§ PROBLEM TO SOLVE
Restate, exactly as written, the entries below from the line that holds "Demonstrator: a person" through the line that holds "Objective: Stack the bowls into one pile". Pictures are not part of the copy.

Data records
────────────────────────────────────────

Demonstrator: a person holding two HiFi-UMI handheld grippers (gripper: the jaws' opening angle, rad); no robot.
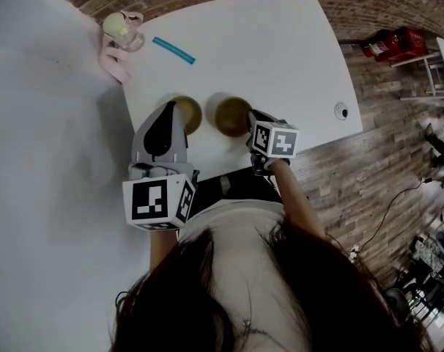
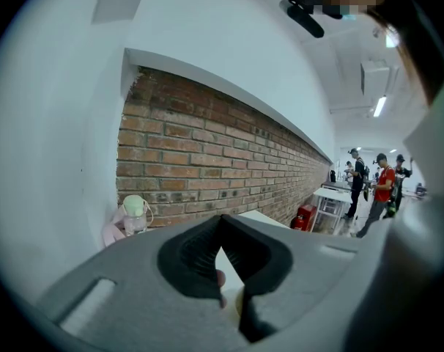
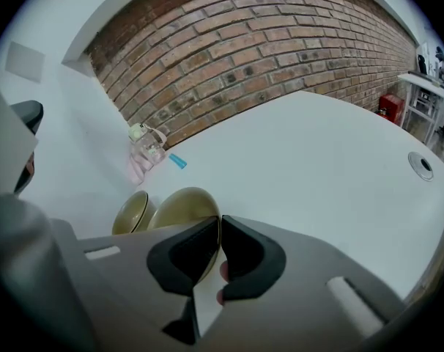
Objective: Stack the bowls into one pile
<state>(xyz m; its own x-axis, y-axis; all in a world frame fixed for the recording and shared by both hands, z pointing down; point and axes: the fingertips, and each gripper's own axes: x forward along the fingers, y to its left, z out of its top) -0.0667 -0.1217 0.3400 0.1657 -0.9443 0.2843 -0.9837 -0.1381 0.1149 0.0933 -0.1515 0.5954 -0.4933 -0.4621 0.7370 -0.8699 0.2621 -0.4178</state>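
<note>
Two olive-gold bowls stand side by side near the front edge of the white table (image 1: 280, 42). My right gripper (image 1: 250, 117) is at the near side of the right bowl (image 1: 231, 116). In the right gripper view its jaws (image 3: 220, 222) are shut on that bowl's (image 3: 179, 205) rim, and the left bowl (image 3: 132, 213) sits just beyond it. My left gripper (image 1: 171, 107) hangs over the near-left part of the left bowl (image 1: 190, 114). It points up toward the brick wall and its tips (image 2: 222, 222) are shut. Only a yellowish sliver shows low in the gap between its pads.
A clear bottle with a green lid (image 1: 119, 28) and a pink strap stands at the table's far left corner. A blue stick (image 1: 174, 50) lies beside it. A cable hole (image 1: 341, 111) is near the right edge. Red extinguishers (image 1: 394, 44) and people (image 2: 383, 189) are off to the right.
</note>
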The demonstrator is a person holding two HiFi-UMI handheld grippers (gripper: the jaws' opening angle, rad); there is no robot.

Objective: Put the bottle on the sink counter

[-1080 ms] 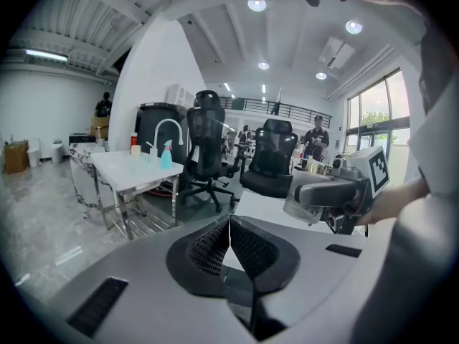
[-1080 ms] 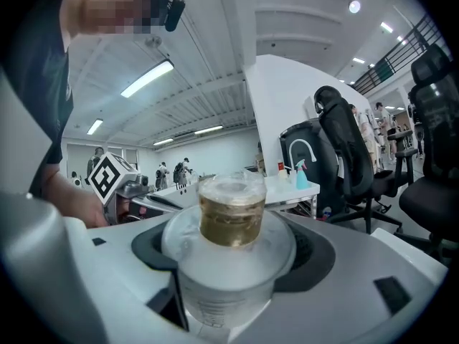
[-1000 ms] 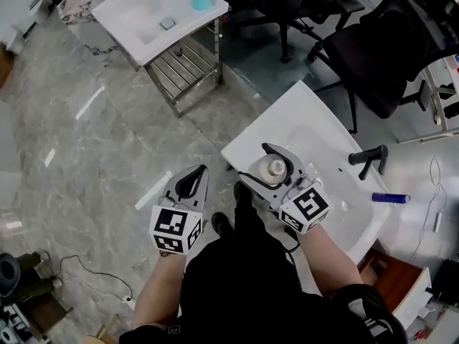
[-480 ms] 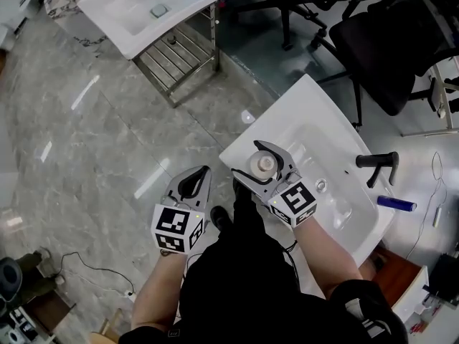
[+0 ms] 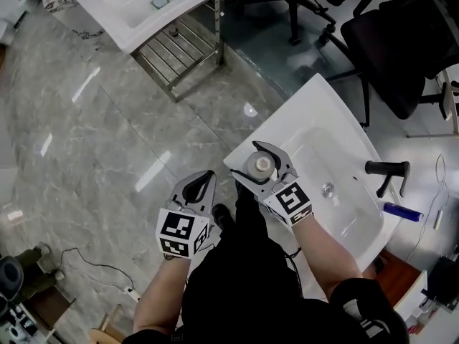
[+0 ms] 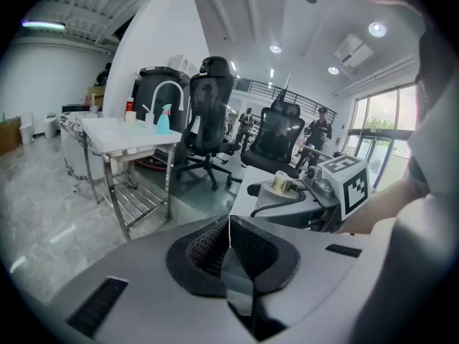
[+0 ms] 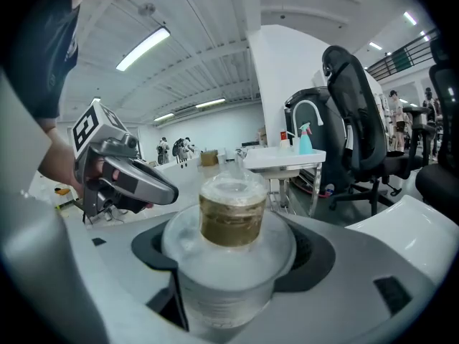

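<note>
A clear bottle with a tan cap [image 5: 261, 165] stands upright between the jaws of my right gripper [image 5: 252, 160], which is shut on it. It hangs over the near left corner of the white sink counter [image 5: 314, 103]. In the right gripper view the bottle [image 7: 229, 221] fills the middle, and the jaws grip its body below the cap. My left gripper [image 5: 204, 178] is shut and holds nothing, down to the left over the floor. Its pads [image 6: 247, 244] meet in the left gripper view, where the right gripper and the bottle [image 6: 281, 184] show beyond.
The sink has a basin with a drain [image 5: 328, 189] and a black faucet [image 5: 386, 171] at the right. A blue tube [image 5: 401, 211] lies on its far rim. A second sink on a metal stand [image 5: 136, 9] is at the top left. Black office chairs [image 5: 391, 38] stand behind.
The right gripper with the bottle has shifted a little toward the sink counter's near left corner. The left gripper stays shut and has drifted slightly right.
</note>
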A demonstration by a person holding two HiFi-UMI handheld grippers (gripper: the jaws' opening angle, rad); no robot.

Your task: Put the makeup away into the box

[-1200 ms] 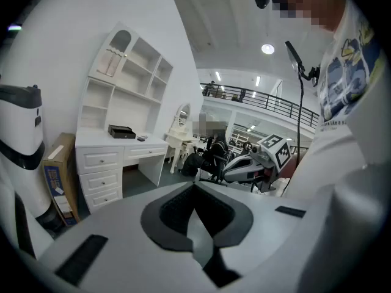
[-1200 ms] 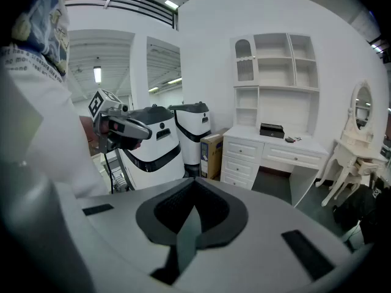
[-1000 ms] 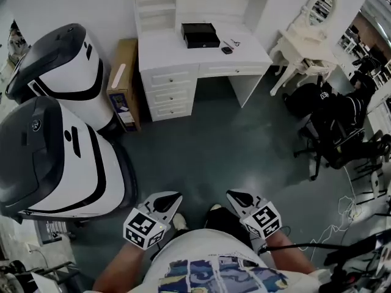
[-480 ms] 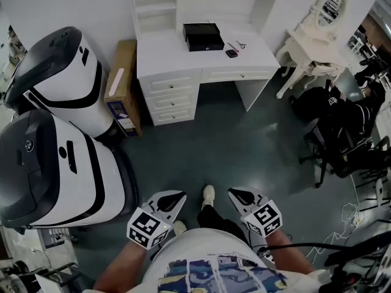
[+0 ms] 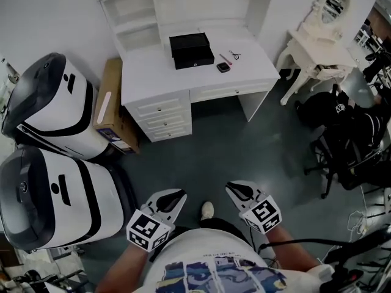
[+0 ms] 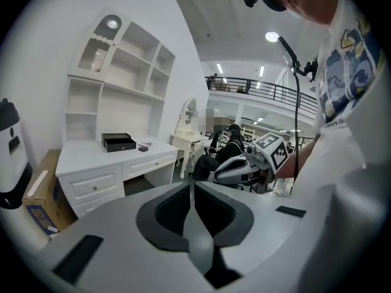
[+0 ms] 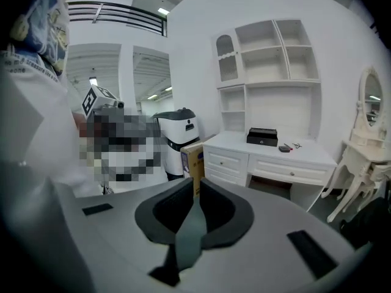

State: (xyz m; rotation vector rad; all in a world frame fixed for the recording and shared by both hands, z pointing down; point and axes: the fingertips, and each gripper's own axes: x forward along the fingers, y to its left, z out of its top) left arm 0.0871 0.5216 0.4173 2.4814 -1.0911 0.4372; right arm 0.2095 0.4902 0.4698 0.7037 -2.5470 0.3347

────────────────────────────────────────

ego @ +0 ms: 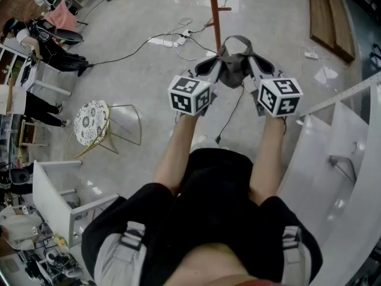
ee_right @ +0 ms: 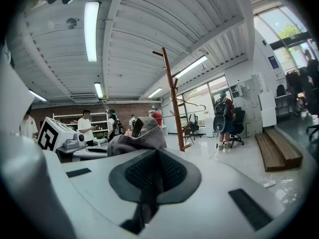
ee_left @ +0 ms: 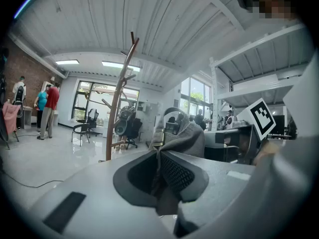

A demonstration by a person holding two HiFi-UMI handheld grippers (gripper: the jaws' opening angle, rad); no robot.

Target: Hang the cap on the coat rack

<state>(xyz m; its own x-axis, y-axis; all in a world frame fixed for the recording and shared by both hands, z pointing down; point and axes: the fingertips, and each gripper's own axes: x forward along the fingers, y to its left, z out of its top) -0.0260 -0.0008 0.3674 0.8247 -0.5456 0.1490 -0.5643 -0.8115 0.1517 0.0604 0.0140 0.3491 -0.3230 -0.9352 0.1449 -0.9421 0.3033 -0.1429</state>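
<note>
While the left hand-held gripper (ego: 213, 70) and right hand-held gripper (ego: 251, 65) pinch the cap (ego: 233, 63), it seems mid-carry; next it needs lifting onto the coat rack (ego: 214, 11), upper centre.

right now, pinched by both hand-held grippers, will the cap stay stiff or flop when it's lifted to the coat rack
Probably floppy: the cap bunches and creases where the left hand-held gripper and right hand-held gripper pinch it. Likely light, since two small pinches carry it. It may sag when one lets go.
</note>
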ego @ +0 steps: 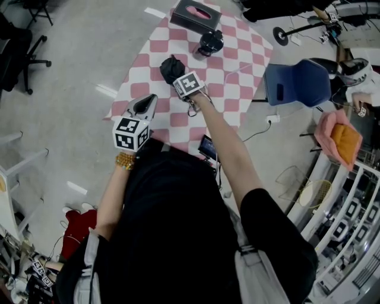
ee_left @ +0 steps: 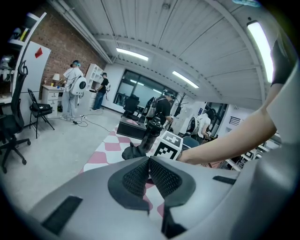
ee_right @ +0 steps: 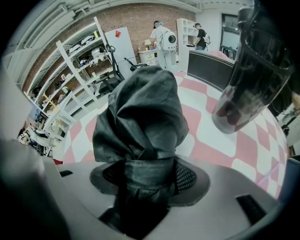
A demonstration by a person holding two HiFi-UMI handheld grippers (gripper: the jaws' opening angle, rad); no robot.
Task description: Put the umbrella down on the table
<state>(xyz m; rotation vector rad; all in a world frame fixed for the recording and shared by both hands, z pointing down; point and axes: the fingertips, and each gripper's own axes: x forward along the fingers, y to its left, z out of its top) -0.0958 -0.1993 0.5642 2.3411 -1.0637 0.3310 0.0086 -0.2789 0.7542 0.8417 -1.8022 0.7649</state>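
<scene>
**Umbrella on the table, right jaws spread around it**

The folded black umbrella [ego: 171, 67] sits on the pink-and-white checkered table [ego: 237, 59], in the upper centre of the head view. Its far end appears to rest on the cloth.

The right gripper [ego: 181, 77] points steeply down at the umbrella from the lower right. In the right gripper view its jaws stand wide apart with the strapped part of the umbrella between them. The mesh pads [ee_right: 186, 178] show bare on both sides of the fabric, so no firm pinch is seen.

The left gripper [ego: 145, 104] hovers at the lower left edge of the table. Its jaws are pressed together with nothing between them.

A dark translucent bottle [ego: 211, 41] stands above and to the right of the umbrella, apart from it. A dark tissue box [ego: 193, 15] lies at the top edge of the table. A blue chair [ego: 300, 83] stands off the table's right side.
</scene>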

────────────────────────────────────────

§ ANSWER SECTION
Demonstrator: a person holding two HiFi-UMI handheld grippers (gripper: the jaws' opening angle, rad); no robot.
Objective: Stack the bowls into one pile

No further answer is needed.